Sunday, December 02, 2007

Attention, D.C. Readers

I will be in your neck of the woods from January 8th to 11th. If you are a longtime/recent-but-dedicated reader and would like to meet up in one of my famous Blogging Across America jaunts, email me.

I rarely meet up with someone with whom I have not had a correspondence (exceptions being co-blogger prawfs), though I do like to meet people. But I have to have some heuristic of sussing out your bona fides. Even if "I like your blog" is not a perfect proxy for "not a scary axe-murdering jerk," it's something. But I'm not going to create an open-happy hour (what's the point of being pseudonymous, then?), so emailing me is best if you want to get in touch.

In the past, these meet-ups have worked out well: I really enjoy meeting my law professor readers, some of whom have gone on to become my mentors and friends, others of whom at least know the "worst kept secret in the blawgosphere." I have also met other graduate students and advanced degree law students, and we have commiserated with one another over coffee and cheap food the way that all disgruntled students do. I have on occasion met with real lawyer people, and they do not seem to find me too ivory tower insufferable.

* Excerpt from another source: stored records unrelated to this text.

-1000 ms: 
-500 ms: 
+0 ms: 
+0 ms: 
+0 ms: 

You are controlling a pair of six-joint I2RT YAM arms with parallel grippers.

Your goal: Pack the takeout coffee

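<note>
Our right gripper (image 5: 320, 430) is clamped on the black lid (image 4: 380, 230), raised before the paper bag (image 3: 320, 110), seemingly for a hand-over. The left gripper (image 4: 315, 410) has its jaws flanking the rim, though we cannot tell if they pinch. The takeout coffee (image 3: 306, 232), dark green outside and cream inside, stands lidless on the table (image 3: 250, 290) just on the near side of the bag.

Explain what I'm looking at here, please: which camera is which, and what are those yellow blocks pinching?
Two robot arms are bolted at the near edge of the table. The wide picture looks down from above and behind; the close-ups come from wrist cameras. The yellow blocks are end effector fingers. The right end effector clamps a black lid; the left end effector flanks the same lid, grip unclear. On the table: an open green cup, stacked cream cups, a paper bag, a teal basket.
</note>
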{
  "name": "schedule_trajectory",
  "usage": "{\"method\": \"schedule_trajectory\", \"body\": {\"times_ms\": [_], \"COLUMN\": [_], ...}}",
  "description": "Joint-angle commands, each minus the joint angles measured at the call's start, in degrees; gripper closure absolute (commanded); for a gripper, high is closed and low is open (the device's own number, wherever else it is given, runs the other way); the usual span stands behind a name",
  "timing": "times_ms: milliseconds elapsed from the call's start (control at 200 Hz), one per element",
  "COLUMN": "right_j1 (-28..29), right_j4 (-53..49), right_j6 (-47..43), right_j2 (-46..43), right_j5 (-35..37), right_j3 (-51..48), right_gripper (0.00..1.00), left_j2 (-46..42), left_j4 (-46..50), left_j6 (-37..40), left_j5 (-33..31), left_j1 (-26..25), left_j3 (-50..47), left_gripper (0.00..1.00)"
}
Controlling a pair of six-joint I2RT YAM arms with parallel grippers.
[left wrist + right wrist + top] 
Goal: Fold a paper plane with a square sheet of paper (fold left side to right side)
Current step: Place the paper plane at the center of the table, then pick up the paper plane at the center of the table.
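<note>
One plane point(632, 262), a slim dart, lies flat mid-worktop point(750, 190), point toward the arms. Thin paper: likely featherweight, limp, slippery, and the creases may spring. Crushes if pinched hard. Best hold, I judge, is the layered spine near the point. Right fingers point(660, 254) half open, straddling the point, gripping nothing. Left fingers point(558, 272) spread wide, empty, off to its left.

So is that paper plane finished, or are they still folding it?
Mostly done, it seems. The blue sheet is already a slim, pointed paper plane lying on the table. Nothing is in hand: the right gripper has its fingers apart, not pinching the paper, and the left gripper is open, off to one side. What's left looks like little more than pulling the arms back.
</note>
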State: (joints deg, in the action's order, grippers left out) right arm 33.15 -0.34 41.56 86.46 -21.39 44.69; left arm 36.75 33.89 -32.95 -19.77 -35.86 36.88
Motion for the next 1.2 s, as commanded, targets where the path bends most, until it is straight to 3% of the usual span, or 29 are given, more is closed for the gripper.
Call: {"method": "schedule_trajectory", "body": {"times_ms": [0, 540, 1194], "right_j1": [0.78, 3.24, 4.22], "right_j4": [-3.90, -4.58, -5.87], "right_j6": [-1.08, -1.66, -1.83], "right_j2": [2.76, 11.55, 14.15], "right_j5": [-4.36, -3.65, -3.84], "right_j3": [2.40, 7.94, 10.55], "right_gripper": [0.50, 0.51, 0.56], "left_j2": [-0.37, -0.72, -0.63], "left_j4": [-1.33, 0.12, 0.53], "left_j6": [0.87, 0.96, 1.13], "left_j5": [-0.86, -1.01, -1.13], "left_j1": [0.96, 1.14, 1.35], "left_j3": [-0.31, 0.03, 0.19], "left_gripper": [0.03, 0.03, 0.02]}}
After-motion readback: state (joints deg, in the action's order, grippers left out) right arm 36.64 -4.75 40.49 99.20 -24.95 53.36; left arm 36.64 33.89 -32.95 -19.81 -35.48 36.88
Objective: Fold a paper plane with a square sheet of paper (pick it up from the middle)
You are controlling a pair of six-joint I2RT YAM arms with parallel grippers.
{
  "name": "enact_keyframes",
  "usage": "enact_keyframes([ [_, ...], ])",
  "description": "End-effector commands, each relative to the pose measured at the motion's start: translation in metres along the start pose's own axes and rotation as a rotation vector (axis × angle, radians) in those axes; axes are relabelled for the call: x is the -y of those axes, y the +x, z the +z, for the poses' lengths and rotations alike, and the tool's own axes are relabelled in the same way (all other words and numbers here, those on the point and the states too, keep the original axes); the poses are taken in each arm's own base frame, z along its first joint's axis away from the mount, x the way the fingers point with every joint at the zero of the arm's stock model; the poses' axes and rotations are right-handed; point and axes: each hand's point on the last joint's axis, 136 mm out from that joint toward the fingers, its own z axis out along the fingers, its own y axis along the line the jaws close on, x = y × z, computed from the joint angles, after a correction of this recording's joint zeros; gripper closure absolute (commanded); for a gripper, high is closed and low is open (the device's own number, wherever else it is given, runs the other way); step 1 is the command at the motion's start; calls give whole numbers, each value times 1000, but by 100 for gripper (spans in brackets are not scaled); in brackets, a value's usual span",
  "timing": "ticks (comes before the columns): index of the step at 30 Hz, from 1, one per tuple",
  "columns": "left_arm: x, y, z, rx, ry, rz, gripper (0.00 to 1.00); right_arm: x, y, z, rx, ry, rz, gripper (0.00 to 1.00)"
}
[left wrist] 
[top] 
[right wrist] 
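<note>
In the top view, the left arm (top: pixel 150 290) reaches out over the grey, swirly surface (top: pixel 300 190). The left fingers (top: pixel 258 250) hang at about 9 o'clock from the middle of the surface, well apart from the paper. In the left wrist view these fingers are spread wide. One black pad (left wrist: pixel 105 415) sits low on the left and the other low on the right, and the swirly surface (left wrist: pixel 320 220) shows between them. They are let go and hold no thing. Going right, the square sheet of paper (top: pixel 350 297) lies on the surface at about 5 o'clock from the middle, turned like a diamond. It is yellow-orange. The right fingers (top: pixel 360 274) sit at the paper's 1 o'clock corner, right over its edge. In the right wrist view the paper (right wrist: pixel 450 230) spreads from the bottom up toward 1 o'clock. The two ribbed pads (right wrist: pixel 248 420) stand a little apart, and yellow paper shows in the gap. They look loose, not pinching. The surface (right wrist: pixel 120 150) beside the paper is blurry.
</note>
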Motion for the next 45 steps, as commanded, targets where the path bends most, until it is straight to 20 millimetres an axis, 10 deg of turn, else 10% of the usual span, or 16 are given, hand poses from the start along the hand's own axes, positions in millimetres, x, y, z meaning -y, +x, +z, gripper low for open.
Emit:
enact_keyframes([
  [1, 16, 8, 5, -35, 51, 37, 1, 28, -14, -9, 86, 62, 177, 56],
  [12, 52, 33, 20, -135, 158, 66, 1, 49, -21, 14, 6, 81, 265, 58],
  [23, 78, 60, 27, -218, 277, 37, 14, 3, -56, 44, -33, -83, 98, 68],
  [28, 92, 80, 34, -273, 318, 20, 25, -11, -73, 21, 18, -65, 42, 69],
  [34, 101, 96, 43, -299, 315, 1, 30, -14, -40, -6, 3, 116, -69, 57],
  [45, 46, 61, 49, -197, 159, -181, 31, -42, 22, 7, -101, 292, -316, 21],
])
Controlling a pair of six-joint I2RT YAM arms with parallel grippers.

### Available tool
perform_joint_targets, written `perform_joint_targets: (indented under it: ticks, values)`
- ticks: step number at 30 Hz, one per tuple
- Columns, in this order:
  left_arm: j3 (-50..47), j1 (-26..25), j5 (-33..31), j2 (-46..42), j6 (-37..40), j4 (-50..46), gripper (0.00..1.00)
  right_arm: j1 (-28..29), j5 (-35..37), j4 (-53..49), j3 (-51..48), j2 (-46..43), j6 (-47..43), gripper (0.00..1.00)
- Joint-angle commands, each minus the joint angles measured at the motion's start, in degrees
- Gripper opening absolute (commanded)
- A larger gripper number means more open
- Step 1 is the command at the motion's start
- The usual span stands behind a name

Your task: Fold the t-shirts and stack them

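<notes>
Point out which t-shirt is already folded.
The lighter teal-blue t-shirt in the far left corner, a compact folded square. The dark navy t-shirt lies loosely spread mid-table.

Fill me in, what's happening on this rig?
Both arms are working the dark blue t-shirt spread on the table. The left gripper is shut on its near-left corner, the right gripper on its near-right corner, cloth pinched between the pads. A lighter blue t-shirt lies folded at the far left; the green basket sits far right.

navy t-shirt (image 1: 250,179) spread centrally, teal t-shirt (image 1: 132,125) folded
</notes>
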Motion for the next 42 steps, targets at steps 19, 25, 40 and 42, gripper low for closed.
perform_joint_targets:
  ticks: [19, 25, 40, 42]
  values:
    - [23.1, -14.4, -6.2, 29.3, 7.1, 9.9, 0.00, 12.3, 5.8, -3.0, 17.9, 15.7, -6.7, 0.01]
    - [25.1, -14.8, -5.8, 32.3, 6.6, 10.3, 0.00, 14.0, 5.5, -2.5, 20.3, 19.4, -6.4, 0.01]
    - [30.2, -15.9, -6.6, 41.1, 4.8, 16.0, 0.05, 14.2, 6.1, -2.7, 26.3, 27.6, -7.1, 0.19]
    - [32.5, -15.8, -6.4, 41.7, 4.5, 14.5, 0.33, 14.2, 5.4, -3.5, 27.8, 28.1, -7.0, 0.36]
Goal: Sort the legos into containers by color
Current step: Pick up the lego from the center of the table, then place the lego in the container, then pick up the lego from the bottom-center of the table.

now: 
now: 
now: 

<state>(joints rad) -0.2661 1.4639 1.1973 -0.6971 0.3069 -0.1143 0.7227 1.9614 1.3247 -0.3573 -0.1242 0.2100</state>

Because I am a pseudonymous young female blogger, I have all these checks for making sure my body doesn't end up in the Potomac: I meet only in public places at peak people hours during the day, and tell everyone I know where I am going and with whom I am meeting--in particular my D.A., D.O.D. and State Department friends who have other friends in I.C.E. and D.O.J. If I had mafia friends who could take out a contract on you, I would tell them too. Professors and professionals who want to talk about legal academia and pop culture are welcome to email, creepy weird guys who want to hit on me are not.

For the most part, I just meet law professor readers for coffee or lunch somewhere near their law school, and I assume that their passing some state's moral character exam and background check means that they aren't axe-murderers. This may be a fallacious assumption, but there you go.

In any case, this will be a small pilot study open-invitation to meet up with readers, and if this works out I will do the same when I go to the Law and Society Annual Meeting in Montreal this July.

If no one emails me, that's okay too. I have a fair number of prawfs and peeps in D.C., who are all on notice that I will come calling.